Bazı okurların medeniyetler arasındaki uçuruma varan farklılık iddiama, “o kadar da değildir” itirazını duyar gibiyim. Hâlbuki iki ayrı medeniyetin üzerine kurulu olduğu topografya bile farklıdır, nerede kaldı ki zihin dünyasının topografyası. Onun için İbda Mimarı, bir mütefekkirin dönüştürücü istihalesinden geçmemiş yabancı kavramların yerli yersiz kullanılmaması gerektiği ikazını yapmıştır. İnsanların hayatlarını idame etme (yeme-içme, barınma, giyinme, savunma, vs.) ihtiyaçları, ihtiyaç olmakla âlemşümuldür ancak bu temel ihtiyaçların medeniyetler içinde şekillenişi farklıdır. Bir de mevzu bu temel ihtiyaçların üzerine çıkaran ve onları bir yerde biçimlendiren, konfor diye adlandırabileceğimiz eğitim, sağlık gibi sahalara gelince, iş tamamen âlemşümul olmaktan çıkar. Dikkat edilirse, insanî davranış kalıplarının en yalın hali âlemşümuldür ve bu anlamda hiçbir davranış kalıbı âlemşümul değildir; bir medeniyetin damgasını taşımaktadır. Daha anlaşılır bir şekilde ifade etmek gerekirse, her bir insan mutlu olmak ister ve bu istek gerçekten âlemşümuldür; fakat mutluluk algısı ve tarifi kişiden kişiye değiştiğinden daha fazla cemiyetler arasında değişiklik gösterir. Mesela “ekonomi” kelimesinin bizdeki asıl karşılığı olan “ilmi tedbir” tabiri, bugün artık tamamen iki farklı zihin dünyasına işaret etmektedir. 
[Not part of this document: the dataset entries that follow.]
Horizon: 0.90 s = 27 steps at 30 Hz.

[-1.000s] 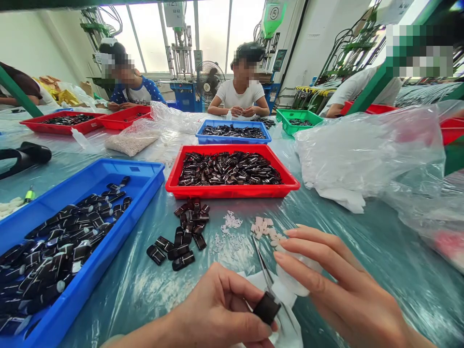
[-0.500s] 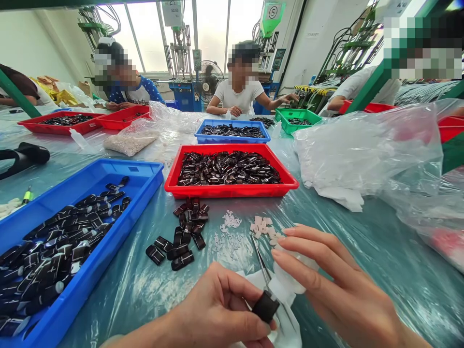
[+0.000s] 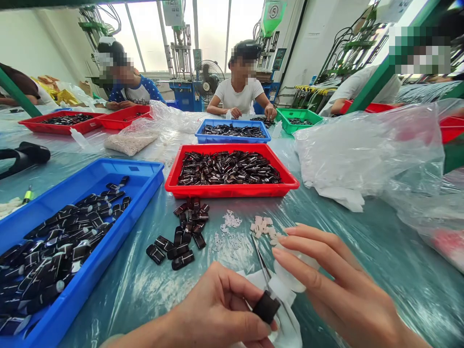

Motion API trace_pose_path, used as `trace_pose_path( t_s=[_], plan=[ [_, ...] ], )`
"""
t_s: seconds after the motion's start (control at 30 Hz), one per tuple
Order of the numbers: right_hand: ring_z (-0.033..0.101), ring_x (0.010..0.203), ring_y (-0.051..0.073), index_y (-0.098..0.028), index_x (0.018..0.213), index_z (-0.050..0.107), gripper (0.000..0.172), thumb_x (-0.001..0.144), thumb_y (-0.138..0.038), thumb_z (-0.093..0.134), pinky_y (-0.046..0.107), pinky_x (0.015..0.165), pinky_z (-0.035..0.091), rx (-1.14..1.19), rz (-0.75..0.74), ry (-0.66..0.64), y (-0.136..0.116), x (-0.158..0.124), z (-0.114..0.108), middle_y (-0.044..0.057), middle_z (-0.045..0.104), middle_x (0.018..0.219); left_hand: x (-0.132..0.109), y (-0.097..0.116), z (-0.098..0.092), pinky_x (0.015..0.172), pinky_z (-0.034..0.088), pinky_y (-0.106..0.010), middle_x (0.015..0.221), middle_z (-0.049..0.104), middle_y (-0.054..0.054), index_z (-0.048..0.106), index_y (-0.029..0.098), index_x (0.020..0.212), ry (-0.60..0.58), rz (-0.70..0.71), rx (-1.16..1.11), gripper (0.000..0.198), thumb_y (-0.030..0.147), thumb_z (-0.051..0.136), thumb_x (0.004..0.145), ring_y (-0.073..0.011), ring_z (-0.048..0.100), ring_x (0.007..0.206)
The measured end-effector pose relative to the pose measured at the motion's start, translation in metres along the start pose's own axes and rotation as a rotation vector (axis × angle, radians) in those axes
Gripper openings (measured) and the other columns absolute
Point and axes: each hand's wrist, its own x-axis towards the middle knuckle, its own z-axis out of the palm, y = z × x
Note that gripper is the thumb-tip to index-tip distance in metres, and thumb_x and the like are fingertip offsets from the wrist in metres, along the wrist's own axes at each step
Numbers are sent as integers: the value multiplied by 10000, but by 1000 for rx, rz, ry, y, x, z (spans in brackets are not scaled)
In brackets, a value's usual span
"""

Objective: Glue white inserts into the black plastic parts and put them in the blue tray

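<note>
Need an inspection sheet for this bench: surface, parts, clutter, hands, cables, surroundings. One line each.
Surface: green table under wrinkled, glossy clear film.
Job's things: black part, held; slim metal tool, partly hidden behind it; pale pieces; loose black parts; similar parts in red tray and left blue tray.
Clutter: white scraps; white sheet under tool; plastic bag at right.
Hands: left hand grips black part; right hand open, fingertips near pale pieces, contact unclear.
Cables: dark lines on back-right machinery.
Surroundings: co-worker in white shirt across table; fan behind.
</note>
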Motion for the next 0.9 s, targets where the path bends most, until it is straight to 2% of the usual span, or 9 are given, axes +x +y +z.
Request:
trace_pose_path(
  t_s=[0.4,0.53,0.8,0.9],
  plan=[
    [463,1134,231,-155,1048,593,256,931,-120,368,377,925,444,45,26,-26,-1,-1,-1,107,567,1061,0,0,0,528,483,-141,565,671,-41,725,89,728,-5,6,2,136,112,661,611,-107,642,539],
    [487,1115,228,-160,1024,601,247,930,-135,375,359,906,462,52,30,3,-2,0,-2,100,588,1035,0,1,0,528,484,-144,569,674,-47,725,85,731,-1,9,-2,143,109,658,607,-113,647,543],
    [488,1114,231,-180,1053,599,300,884,-39,396,384,871,491,34,65,12,-4,1,1,92,605,1025,-1,0,0,506,466,-137,558,665,-39,726,91,720,2,-4,12,136,120,667,602,-105,633,524],
    [471,1128,230,-167,1062,597,293,881,-39,405,382,887,482,36,24,-8,-1,0,1,100,590,1046,-1,0,1,517,469,-141,564,665,-38,726,89,730,-1,-5,15,142,118,665,605,-99,627,521]
  ],
)
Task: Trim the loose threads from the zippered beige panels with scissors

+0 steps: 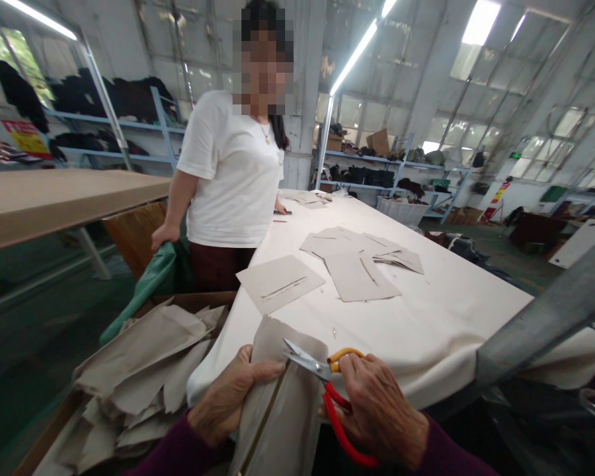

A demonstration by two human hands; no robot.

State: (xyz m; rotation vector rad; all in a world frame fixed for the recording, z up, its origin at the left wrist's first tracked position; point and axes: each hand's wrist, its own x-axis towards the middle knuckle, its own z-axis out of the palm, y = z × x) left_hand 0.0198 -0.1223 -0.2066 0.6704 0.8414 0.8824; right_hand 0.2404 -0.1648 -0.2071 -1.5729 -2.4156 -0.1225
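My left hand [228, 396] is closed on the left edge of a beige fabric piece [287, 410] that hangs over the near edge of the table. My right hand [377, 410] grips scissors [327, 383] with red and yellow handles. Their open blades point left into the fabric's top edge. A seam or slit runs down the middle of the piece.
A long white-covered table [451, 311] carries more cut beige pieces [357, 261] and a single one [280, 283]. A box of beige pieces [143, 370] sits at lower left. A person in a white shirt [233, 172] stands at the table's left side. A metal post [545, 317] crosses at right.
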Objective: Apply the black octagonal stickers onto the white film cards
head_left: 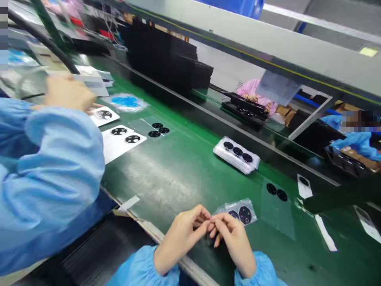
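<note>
My left hand (189,230) and my right hand (230,236) meet above the green bench near its front edge. The fingertips of both are pinched together; whatever lies between them is hidden or too small to name. Just beyond my fingers lies a clear plastic sheet (252,208) with black round discs (245,215) on it, each with small holes. To the right, a clear film (278,222) bears two more black discs (276,192). Farther back sits a stack of wrapped white sheets (235,162) with three black discs on top.
At left, a co-worker's blue sleeve (65,159) and hand (68,92) reach over white sheets (111,149) with black discs. A blue-filled bag (126,102) lies behind. White strips (326,233) lie at right. A conveyor rail (190,105) runs behind, with people beyond it.
</note>
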`<action>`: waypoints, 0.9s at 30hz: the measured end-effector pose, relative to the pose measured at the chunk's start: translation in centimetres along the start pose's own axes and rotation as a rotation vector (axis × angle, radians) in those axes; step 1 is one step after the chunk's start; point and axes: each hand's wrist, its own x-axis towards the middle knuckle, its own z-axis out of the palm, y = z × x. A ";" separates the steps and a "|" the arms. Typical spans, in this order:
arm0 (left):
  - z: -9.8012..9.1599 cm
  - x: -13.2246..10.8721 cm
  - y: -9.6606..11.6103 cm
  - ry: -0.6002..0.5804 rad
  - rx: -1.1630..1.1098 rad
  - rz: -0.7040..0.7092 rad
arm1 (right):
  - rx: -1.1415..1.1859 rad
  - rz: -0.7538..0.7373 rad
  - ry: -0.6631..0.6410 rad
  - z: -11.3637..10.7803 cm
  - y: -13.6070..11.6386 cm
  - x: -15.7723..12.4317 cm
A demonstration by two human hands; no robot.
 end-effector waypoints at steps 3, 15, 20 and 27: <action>-0.1 0.0 -0.3 -0.019 -0.042 -0.017 | -0.025 -0.001 0.018 0.1 -0.2 -0.3; 0.0 0.5 -1.0 -0.069 -0.225 -0.107 | -0.264 0.027 0.046 0.0 -0.4 -0.7; 0.2 0.3 -0.9 -0.077 -0.246 -0.135 | -0.424 0.022 0.037 0.1 -1.3 -1.1; 0.4 -0.1 -0.2 -0.096 -0.219 -0.131 | -0.465 0.034 -0.003 -0.3 -2.4 -1.5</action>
Her rejimin, üzerine kurulu olduğu memleketin kültürel vasatıyla irtibatının olması zaruridir. Yine her rejimin -mecburen siyasî bir otoriteyle kaim olduğundan iktisadın da- varlığı izah teşebbüsünde bir felsefeye müstenid olması gerekir. Tutarlı bir felsefî temellendirme teşebbüsü olmayan bir rejimin “inandırıcılık sorunu” yaşaması kaçınılmazdır. Asıl mesele de rejim belirli bir statüko oluşturduğunda başlar; yani ilk kurulduğu ve geliştiği safhalarda değil…

Acaba iktisadçılarımız faiz, kur, üretim, tüketim, rantiye gibi meselelerle uğraşmadan evvel içiçe daireler halindeki iktisad-rejim-dünya görüşü silsilesine ne zaman kafa yormaya başlayacaklar?